An exact copy of the listing is what is needed here; write it out in full.

** Information shown follows **

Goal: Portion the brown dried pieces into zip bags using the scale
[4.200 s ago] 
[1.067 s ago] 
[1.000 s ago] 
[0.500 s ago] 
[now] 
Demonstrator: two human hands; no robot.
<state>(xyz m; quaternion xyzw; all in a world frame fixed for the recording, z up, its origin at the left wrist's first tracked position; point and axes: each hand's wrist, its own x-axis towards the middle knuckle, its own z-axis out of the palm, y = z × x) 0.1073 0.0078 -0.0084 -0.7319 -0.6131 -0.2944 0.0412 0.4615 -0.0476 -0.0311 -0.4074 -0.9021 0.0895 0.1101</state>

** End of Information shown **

## Task solution
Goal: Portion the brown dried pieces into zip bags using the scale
[4.200 s ago] 
[1.067 s ago] 
[1.000 s ago] 
[0.500 s ago] 
[now] 
Demonstrator: two human hands; no robot.
<state>(xyz m; quaternion xyzw; all in a world frame fixed for the recording, z up, its origin at the left wrist's first tracked position; point and axes: each hand's wrist, its own x-axis towards the middle knuckle, its own z-axis out of the palm, y = z × x) 0.1073 0.0078 -0.0084 -0.7319 -0.6131 -0.2944 0.0412 0.4615 -0.0476 -0.0311 -0.4074 -0.9021 0.0895 0.1101</state>

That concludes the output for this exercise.